» **EXERCISE AIM**
Each line from the material with the word "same" in it must be copied.

» **SUPPLIED ENTRIES**
☆ ☆ ☆ ☆

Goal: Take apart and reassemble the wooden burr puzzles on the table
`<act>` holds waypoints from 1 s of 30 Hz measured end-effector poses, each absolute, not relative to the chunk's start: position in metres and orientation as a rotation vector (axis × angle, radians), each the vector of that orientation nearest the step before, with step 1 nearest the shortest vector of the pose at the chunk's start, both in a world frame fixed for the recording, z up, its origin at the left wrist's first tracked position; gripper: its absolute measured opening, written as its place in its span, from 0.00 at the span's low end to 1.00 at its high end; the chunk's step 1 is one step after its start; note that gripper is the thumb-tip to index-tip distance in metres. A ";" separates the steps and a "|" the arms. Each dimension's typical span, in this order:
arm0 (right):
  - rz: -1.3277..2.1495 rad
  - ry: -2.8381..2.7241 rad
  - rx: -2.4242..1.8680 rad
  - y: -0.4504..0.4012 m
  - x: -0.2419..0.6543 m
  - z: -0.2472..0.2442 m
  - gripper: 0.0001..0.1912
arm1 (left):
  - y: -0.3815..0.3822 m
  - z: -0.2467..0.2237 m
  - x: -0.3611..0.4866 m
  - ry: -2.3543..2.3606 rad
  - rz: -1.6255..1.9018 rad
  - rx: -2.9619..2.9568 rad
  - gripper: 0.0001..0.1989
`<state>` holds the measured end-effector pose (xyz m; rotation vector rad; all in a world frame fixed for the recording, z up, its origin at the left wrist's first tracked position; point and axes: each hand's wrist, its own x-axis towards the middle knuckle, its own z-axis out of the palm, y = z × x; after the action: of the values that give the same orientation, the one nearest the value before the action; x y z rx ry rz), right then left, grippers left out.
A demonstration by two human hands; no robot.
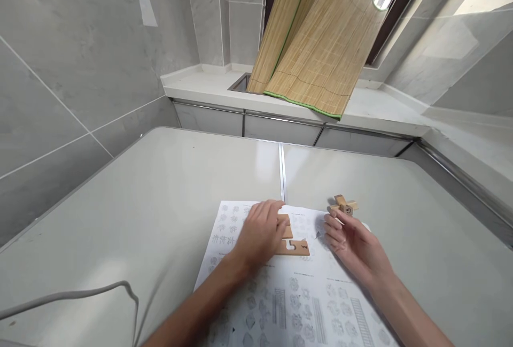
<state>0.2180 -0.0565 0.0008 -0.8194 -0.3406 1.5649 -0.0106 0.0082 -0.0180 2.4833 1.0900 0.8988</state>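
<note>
My left hand (pixel 260 234) is curled over a flat wooden puzzle piece (pixel 287 230), gripping its left part between fingers and thumb; the covered part is hidden. Just below it, a notched wooden piece (pixel 300 249) with a dark mark lies on the printed sheet (pixel 264 288), its left end behind the hand. My right hand (pixel 356 245) is turned palm inward with curled fingers and the thumb drawn in. Whether anything is inside them cannot be seen. Right beyond its fingertips, a cluster of crossed wooden blocks (pixel 343 205) rests on the table, one block end bearing a dark symbol.
The pale table (pixel 180 186) has a metal seam (pixel 282 170) down its middle. A grey cable (pixel 80 294) loops in at the lower left. Behind the table, a bamboo mat (pixel 316 47) leans over a white ledge (pixel 204 85) by the window.
</note>
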 end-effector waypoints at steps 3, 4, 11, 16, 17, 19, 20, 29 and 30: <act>1.504 -0.523 -0.949 -0.059 0.216 -0.001 0.15 | 0.016 -0.018 -0.016 1.335 0.916 2.488 0.07; 1.482 -0.595 -1.001 -0.060 0.216 -0.002 0.15 | 0.019 -0.018 -0.018 1.388 0.896 2.506 0.06; 1.201 -1.233 -1.379 -0.066 0.206 -0.008 0.17 | 0.024 -0.023 -0.023 1.479 0.788 2.629 0.15; 0.975 -1.671 -1.447 -0.068 0.195 -0.009 0.10 | 0.024 -0.026 -0.021 1.469 0.768 2.654 0.19; 0.941 -1.727 -1.435 -0.068 0.194 -0.011 0.10 | 0.024 -0.027 -0.021 1.455 0.762 2.654 0.20; 0.891 -1.809 -1.428 -0.068 0.193 -0.015 0.10 | 0.023 -0.027 -0.021 1.413 0.739 2.641 0.21; 0.878 -1.838 -1.432 -0.068 0.193 -0.017 0.10 | 0.022 -0.027 -0.021 1.394 0.720 2.625 0.22; 0.857 -1.900 -1.413 -0.070 0.195 -0.021 0.08 | 0.013 -0.011 -0.015 1.335 0.695 2.129 0.17; 0.862 -1.905 -1.421 -0.070 0.195 -0.020 0.09 | 0.013 -0.009 -0.014 1.309 0.703 2.056 0.17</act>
<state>0.1951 -0.0699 -0.0196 -1.4211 -1.9052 0.8622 -0.0142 0.0135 -0.0087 2.0564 1.3094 0.7026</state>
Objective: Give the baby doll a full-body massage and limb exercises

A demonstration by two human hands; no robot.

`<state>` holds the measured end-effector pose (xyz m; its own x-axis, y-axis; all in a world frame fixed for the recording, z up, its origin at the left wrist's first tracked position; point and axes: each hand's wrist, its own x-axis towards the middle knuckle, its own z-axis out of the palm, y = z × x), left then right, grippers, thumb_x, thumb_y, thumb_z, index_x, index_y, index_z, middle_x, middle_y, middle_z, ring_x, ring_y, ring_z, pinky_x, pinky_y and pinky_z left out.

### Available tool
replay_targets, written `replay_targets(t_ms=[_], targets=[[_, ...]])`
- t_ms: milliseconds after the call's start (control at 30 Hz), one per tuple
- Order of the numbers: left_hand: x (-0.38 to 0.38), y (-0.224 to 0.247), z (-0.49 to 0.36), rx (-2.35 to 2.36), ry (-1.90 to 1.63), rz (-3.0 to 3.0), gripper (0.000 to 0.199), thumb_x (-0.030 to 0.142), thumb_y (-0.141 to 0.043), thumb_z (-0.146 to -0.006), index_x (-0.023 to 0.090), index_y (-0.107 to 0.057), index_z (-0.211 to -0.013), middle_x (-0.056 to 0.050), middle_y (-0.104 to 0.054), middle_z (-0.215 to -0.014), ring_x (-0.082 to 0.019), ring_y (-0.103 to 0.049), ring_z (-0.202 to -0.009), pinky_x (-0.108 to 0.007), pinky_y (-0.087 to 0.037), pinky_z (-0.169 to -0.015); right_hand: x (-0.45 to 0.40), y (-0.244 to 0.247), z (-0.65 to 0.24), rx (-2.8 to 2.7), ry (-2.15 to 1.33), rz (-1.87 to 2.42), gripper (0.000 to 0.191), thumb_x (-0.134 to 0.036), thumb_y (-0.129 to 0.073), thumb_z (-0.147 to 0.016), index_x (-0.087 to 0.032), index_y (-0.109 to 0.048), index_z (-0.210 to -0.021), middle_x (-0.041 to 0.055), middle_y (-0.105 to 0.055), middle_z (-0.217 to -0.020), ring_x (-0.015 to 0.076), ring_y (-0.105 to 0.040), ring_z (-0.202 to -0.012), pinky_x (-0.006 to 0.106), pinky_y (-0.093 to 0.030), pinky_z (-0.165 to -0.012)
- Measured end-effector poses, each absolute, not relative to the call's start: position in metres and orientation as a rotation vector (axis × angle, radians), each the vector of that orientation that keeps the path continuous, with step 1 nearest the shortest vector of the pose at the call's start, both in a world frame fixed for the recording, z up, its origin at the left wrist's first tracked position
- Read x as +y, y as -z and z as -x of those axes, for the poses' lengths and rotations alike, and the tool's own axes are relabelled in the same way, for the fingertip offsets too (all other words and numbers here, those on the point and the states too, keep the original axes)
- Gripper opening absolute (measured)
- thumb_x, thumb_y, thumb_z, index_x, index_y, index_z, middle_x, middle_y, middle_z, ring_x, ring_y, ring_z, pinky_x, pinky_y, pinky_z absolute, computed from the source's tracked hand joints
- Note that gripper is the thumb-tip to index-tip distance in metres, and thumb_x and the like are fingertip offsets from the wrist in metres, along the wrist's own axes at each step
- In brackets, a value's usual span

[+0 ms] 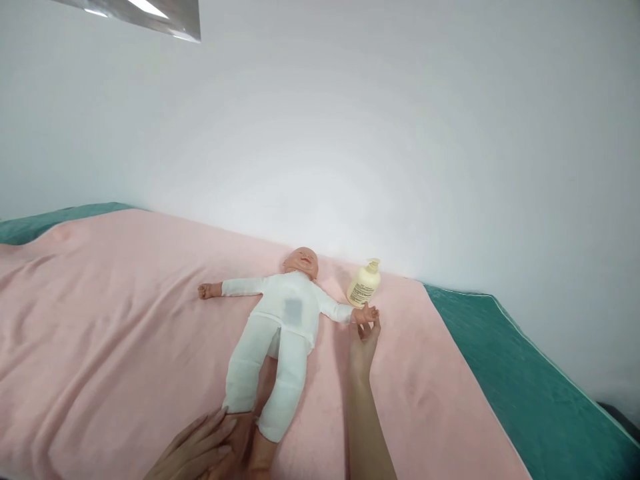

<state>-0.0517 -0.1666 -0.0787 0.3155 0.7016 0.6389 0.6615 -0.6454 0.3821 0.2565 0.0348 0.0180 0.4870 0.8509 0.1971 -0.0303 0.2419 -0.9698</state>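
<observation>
A baby doll [293,310] lies on its back in a white cloth suit, arms spread wide, with a grey square patch on its chest. My right hand [364,340] reaches up to the doll's hand on the right side of the view, fingers and thumb closed around it. Down at the bottom, my left hand [197,447] rests with outstretched fingers against the doll's lower leg, by the trouser cuff. Just behind the doll's hand that I hold stands a pale yellow pump bottle [364,285], tilted slightly, with dark printing on its front.
Under the doll spreads a pink blanket [125,320], wrinkled on the left. A green cover [480,347] shows beyond it on both sides. A white wall [320,133] rises directly behind. At the top left hangs a shiny grey panel [170,20].
</observation>
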Motion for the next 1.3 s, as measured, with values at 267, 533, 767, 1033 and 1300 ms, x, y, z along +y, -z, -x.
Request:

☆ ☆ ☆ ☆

» **TASK ANSWER**
`<state>` holds the measured end-effector pose (xyz m; rotation vector rad; all in a world frame fixed for the recording, z up, its origin at the left wrist's first tracked position; point and axes: each hand's wrist, its own x-axis towards the middle knuckle, its own z-axis out of the palm, y = z × x; after the action: of the values that give the same orientation, the one nearest the value before the action; x y z rx ry rz), right then left, grippers left out.
- Read x as +y, y as -z and z as -x of those axes, for the poses' lengths and rotations alike, and the tool's own axes are relabelled in the same way, for the fingertip offsets too (all other words and numbers here, those on the point and the states too, keep the original axes)

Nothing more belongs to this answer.